I saw clearly, for the very first time, that my son doesn’t really know me. That there is a whole person he may never know in me. He’s never met or even heard about the friend with whom I was texting—a friend I’ve known since I was barely older than my son is now. And in an Inception-esque moment I realized that I don’t know my own mother either. Or she hers. And on and on it goes.

Growing up not knowing my biological father, I was always interested in genealogy. So finally, I decided to order a DNA analysis to get some answers to questions I’ve long held. I’d highly recommend it to anyone interested in their genetic history, by the way.

As someone who loves empirical facts and getting as close to the truth as possible I was especially partial to this scientific method that doesn’t require parsing out fact from fiction in a relative’s colorful recounting of their own personal history. And the results didn’t disappoint. But as I went through them again, I found myself wanting to know more.

I wanted to know who these ancestors of mine were. Why did they migrate to Northern Europe? What spurred them to come to America? Why California? Were they motivated by geopolitics? Religion? Escape? Hope? Adventure? Love?

The test told me I was likely to have wavy to curly blonde hair, blue eyes and light skin. It said I preferred sweet flavors to salty ones and had muscles more equipped for sprinting than long distance running. It was right on all counts.

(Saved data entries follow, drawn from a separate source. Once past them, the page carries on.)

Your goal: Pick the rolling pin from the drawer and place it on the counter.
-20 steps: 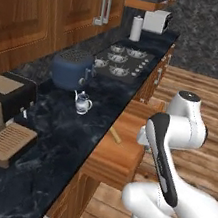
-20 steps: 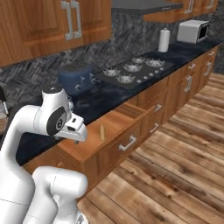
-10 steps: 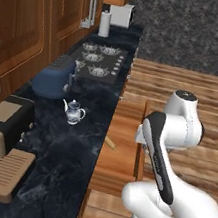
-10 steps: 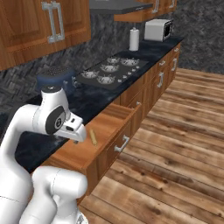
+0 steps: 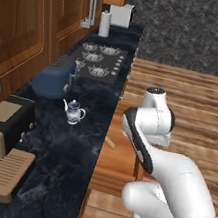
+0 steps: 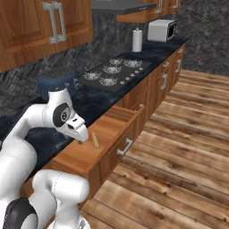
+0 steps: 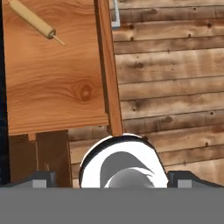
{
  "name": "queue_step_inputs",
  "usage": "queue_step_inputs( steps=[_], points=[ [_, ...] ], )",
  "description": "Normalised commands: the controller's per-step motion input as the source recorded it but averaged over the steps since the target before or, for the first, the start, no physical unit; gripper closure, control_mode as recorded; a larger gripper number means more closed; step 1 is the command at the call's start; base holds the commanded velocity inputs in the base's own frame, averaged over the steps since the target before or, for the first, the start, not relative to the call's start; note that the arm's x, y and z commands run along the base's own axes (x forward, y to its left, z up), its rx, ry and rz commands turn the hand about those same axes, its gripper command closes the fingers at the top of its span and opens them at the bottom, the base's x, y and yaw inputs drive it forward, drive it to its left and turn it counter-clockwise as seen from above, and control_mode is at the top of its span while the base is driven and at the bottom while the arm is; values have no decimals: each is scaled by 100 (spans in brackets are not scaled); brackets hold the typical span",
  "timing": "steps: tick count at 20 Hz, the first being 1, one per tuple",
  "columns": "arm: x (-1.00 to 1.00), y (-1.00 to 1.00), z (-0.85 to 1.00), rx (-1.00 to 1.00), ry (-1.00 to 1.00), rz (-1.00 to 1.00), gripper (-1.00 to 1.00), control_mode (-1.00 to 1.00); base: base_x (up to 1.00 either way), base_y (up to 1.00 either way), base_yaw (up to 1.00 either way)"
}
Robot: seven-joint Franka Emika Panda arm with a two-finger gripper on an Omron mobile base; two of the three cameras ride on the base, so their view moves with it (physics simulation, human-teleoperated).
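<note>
Inside the one open drawer (image 6: 107, 134) lies one rolling pin (image 6: 95, 140); fingers' (image 7: 112, 186) spread cannot be told

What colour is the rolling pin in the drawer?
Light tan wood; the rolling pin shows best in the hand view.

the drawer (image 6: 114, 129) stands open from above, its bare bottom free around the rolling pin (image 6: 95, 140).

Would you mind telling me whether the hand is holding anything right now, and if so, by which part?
Nothing is held. The rolling pin lies loose on the bottom of the open drawer, well away from the hand, whose fingertips have nothing between them.
</note>
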Motion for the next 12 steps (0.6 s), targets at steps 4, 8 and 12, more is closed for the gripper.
queue_step_inputs(
  steps=[4,8,12],
  points=[
    [93,-11,-50,-11,28,0,-100,-100,0,0,0],
    [66,-7,-69,-7,16,0,-100,-100,0,0,0],
    [46,-49,-87,1,4,0,-100,-100,0,0,0]
  ],
)
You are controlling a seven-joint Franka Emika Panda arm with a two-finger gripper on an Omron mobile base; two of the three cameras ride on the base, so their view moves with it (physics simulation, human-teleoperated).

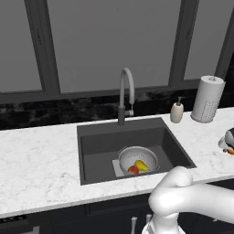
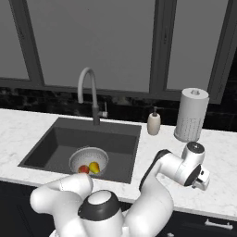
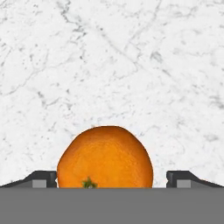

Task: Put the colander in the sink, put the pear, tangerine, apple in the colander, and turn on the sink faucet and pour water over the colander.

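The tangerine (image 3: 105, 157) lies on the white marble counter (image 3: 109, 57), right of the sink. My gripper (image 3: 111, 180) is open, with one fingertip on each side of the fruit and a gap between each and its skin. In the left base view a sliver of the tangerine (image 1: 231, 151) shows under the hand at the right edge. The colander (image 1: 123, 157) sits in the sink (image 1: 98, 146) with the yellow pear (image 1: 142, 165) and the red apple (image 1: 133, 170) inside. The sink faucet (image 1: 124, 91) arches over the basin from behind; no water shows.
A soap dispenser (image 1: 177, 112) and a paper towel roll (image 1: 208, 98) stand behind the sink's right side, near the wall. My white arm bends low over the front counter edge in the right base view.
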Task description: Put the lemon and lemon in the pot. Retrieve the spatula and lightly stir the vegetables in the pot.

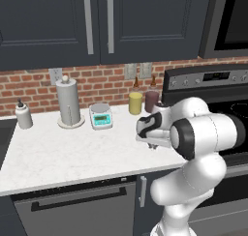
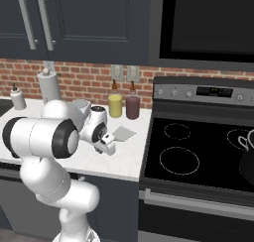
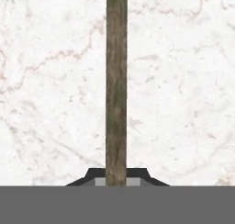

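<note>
From the left base view, the gripper (image 1: 154, 144) is down on the white marble table (image 1: 58, 153), close to the stove's left edge, with the wrist hiding what lies beneath it. A paper towel roll (image 1: 68, 103), a small scale (image 1: 100, 116) and a yellow jar (image 1: 135, 103) stand well behind.

From the right base view, the gripper (image 2: 105, 146) sits low over the table (image 2: 130, 156), and the spatula (image 2: 123, 133) shows its flat grey blade just beyond it. The dark pot (image 2: 246, 161) stands on the far right of the stove (image 2: 198, 151), well apart.

In the hand view, the spatula's handle (image 3: 116, 90) runs straight up from between the fingertips, which are closed snugly on it. It looks light and stiff; a thin round handle may twist in the grip, so a hold nearer the blade would likely steady it for stirring.
</note>
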Motion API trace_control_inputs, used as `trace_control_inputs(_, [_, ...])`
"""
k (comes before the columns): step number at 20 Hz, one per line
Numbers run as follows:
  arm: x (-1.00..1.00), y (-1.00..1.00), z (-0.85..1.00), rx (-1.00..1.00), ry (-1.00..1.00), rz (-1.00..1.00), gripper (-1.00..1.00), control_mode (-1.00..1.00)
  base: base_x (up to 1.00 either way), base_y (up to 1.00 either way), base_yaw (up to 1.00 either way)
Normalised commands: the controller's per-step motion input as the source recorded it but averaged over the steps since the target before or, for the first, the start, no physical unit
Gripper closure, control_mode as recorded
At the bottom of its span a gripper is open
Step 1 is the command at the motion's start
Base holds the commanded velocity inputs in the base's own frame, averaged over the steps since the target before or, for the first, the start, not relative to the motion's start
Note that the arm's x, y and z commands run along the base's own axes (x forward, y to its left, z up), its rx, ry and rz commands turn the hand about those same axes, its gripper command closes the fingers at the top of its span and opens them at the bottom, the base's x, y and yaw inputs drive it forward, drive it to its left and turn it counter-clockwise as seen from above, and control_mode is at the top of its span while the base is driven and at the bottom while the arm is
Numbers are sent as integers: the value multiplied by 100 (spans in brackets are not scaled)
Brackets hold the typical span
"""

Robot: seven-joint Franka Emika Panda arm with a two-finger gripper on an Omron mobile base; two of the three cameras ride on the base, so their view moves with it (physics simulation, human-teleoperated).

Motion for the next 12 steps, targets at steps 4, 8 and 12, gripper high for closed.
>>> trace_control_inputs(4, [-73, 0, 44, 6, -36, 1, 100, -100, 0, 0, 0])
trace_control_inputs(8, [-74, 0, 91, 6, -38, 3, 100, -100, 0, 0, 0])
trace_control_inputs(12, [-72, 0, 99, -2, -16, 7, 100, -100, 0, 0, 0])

But it couldn’t tell me if I have the same laugh as some long passed ancestor. Or the same spirit, stubbornness, compassion, or desire for adventure. Do my personality traits originate in epigenetic memories stored from their long ago experiences?

Even though I’ve heard many stories about some of my parents, grandparents and great-grandparents, I see now how anecdotal they’ve been. How woefully incomplete.

I was closer to my maternal grandmother than anyone in my life and yet I see so many gaps in my knowledge of who she really was. Like all kids, I was only ever interested in who she was to me. I never asked her what kind of life she’d envisioned for herself when she was a girl. I never asked her about her first love or heartbreak. I never asked if she wondered how her life would have been had she chosen another path.

I know she loved her kids and adored being a grandmother, but I never asked her what she may have done if she hadn’t had kids or gotten married. I never asked how she went from Sunday school teacher to cult member to acupuncturist. Despite some of these transitions taking place within my lifetime I never questioned them. She was simply my grandmother. That’s all I needed to know.

But now I wish I could ask her all of those things. I wish I could know the whole story of who she was. Of all people I’ve ever known she’d be the most well-equipped to tell me. But I didn’t know how much I didn’t know in time to ask.

And who knows? Maybe it’s not a question we can ever ask of anyone but ourselves. It’s like what people say about relationships: you never really know what goes on in anyone else’s.

None of us, however close we may be, ever know the fullness of feeling in someone else’s heart. We don’t see the myriad of nuances to every decision made or not made. We don’t see the struggle or feel the triumph of personal accomplishment. We often think, because of time spent together, that we do know. We see the patterns in behavior and maybe even accurately predict a lot of the outcomes. But in our hearts and minds the reasons we do the things we do can differ in exponential ways that are imperceptible beyond our corporeal husks.

We are each a mystery to all but ourselves. And right now, at this point in my life, I find beauty in the mystery. Mystery breeds adventure. And a life well-lived involves countless adventures.

In my current adventure of motherhood, I’m enjoying the existential philosophizing encouraged by my little co-adventurer. And I find myself wondering if I’ll ever know more than a sliver of him either.